> [Work request] All lines from the one containing "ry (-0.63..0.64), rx" through the final line of the listing below are to be retyped exactly; nothing else goes in the result.
Start of Block
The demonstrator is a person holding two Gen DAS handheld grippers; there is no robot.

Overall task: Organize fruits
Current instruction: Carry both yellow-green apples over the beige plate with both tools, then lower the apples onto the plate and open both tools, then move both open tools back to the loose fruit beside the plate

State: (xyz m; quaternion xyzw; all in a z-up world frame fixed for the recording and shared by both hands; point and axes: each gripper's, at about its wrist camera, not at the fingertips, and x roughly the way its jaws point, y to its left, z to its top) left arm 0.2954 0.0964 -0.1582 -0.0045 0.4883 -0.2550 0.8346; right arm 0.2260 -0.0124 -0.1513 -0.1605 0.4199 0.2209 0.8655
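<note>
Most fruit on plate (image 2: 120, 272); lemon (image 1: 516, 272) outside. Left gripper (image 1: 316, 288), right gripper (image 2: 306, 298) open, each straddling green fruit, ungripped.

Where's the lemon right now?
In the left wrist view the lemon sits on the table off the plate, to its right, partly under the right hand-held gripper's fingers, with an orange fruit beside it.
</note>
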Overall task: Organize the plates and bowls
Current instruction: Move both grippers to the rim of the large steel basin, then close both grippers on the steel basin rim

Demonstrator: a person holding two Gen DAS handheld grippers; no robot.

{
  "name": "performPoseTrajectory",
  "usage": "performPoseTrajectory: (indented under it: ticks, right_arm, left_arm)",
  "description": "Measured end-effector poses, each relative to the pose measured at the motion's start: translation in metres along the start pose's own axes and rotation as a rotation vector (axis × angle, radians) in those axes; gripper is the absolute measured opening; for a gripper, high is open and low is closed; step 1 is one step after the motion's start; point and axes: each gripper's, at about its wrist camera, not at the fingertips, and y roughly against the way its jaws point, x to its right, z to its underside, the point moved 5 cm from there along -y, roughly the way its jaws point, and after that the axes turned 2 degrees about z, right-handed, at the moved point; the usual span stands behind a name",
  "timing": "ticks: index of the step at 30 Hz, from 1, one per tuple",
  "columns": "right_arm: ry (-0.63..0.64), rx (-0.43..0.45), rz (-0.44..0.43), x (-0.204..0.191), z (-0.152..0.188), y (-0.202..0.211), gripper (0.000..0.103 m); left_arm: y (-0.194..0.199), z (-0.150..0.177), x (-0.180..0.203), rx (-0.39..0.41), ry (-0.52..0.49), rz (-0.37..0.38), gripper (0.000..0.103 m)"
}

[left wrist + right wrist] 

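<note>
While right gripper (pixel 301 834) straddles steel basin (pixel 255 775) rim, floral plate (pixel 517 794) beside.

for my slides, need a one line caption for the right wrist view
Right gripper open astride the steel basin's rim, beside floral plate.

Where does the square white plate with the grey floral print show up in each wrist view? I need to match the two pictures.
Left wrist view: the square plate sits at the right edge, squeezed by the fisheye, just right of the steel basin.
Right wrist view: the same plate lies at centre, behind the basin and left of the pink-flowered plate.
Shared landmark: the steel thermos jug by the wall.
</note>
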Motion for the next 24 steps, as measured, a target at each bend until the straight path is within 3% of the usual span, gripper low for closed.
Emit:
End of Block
> [Solved problem]
  "columns": "right_arm: ry (-0.63..0.64), rx (-0.43..0.45), rz (-0.44..0.43), x (-0.204..0.191), z (-0.152..0.188), y (-0.202..0.211), gripper (0.000..0.103 m); left_arm: y (-0.194..0.199), z (-0.150..0.177), x (-0.180..0.203), rx (-0.39..0.41), ry (-0.52..0.49), rz (-0.37..0.38), gripper (0.000..0.103 m)"
}

[left wrist + right wrist] 

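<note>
While right gripper (pixel 301 834) straddles steel basin (pixel 255 775) rim, floral plate (pixel 517 794) beside.

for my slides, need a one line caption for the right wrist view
Right gripper open astride the steel basin's rim, beside floral plate.

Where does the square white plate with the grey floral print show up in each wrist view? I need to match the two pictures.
Left wrist view: the square plate sits at the right edge, squeezed by the fisheye, just right of the steel basin.
Right wrist view: the same plate lies at centre, behind the basin and left of the pink-flowered plate.
Shared landmark: the steel thermos jug by the wall.
</note>
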Motion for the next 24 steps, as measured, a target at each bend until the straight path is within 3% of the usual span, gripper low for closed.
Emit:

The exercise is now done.